- [Required action]: The listing is to be repeated exactly, and its pictures are to be left out.

- [Supplied data]:
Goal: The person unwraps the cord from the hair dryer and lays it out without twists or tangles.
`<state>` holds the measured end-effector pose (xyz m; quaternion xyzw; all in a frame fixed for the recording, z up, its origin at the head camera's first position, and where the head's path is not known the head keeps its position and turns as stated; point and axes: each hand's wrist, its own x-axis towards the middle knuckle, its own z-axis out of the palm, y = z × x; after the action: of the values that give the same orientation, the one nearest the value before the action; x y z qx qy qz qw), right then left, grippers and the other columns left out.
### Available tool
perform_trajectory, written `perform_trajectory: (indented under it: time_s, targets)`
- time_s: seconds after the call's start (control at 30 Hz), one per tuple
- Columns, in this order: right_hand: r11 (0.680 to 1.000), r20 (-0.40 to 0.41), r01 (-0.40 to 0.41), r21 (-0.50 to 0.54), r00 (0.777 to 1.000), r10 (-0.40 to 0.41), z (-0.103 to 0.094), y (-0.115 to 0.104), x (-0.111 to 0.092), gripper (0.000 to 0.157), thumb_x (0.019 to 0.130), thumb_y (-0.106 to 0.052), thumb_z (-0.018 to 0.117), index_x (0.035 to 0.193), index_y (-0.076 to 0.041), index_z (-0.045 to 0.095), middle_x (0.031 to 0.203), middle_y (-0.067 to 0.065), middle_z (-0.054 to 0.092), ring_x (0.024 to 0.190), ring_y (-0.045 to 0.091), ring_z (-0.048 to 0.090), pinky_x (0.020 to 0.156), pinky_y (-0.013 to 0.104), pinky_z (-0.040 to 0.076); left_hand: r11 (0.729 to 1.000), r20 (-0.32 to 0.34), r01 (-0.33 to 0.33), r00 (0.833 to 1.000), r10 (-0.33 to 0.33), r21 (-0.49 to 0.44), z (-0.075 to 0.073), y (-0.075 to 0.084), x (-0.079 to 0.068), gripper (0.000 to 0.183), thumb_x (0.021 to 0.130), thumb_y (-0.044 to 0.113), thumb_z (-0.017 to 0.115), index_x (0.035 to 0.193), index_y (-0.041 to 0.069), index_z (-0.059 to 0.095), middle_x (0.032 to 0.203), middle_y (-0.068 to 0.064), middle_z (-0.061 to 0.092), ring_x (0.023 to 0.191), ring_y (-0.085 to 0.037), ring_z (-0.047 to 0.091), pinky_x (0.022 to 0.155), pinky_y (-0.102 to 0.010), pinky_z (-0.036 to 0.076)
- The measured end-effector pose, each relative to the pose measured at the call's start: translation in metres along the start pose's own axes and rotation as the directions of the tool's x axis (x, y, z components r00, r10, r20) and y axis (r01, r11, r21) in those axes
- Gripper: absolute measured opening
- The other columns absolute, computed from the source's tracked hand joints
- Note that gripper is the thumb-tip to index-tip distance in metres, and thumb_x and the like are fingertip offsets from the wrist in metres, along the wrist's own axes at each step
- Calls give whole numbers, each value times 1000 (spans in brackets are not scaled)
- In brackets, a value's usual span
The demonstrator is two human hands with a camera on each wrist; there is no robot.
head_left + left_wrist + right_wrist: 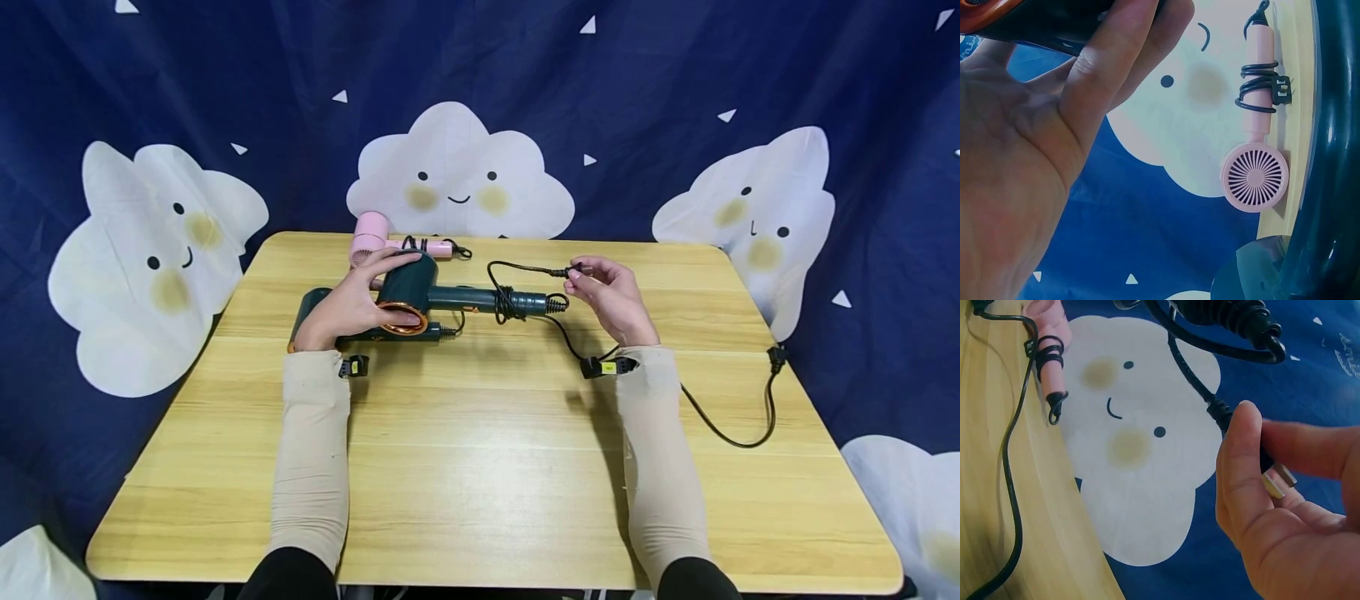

- [Result of the task]:
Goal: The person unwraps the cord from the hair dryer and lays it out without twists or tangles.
`<state>` holds the measured end-effector pose (xyz m; quaternion xyzw; all in a frame fixed for the recording, z up, its origin at the head camera's first position, and where the head's path is not known the head keeps its position and turns as stated; point and axes: each hand's wrist, its own x-axis towards the middle knuckle, its own z-axis out of the palm, y = z × x; after the action: of the values that give the same orientation, the one nearest the value before the action; x y z qx qy qz qw), right then left, grippers and the other columns left out.
### Available tool
perform_trajectory, written `perform_trajectory: (indented under it: time_s, targets)`
- time_s: seconds after the call's start (control at 30 Hz), one per tuple
- Columns, in this order: right_hand: r11 (0.680 to 1.000), r20 (-0.40 to 0.41), r01 (-0.40 to 0.41), r21 (-0.50 to 0.54), r00 (0.777 to 1.000), r10 (-0.40 to 0.41), z (-0.103 to 0.094), y (-0.115 to 0.104), x (-0.111 to 0.092), gripper (0.000 to 0.157), thumb_x (0.019 to 0.130), thumb_y (-0.106 to 0.052), thumb_z (-0.018 to 0.117), index_x (0.035 to 0.193), index_y (-0.076 to 0.041), index_z (-0.045 to 0.095), middle_x (0.031 to 0.203), middle_y (-0.067 to 0.065), middle_z (-0.054 to 0.092), ring_x (0.024 to 0.190), ring_y (-0.045 to 0.091), ring_z (-0.048 to 0.090), pinky_x (0.020 to 0.156), pinky_y (-0.013 to 0.104), pinky_z (-0.040 to 0.076); left_hand: r11 (0.729 to 1.000), r20 (-0.32 to 0.34), r01 (-0.33 to 0.33), r00 (0.833 to 1.000), r10 (-0.33 to 0.33), r21 (-0.49 to 0.44), z (-0.075 to 0.073), y (-0.075 to 0.084), x (-0.079 to 0.068), gripper (0.000 to 0.183), thumb_x (0.021 to 0.130), thumb_y (-0.044 to 0.113), thumb_z (-0.017 to 0.115), index_x (0.035 to 0.193), index_y (-0.041 to 0.069), index_z (-0.059 to 0.095), middle_x (0.032 to 0.203), middle_y (-0.068 to 0.064), middle_z (-0.061 to 0.092), ring_x (0.023 to 0.191), ring_y (-0.085 to 0.037), ring_z (-0.047 to 0.091), pinky_x (0.022 to 0.155), pinky_y (-0.102 to 0.010), pinky_z (-0.036 to 0.076)
- The measured end-effector pose, each relative to the pose measured at the call's start: translation in metres along the start pose's own axes and rotation as the directions of the tool's x axis (x, y, z components r00, r10, r20) and y axis (r01, r11, r21) in those axes
- Gripper: absolute measured opening
- The other columns absolute, computed from the source's tracked hand joints
- Note that gripper is the thumb-tip to index-tip distance in metres, and thumb_x and the like are fingertip offsets from the wrist in metres, along the wrist's own axes at each step
- Calls give whole numbers, each value times 1000 (spans in brackets are not scaled)
- In brackets, a value's usual span
The demonstrator is two human hands with a camera on each wrist; there is no robot.
head_left + left_wrist + right_wrist: 

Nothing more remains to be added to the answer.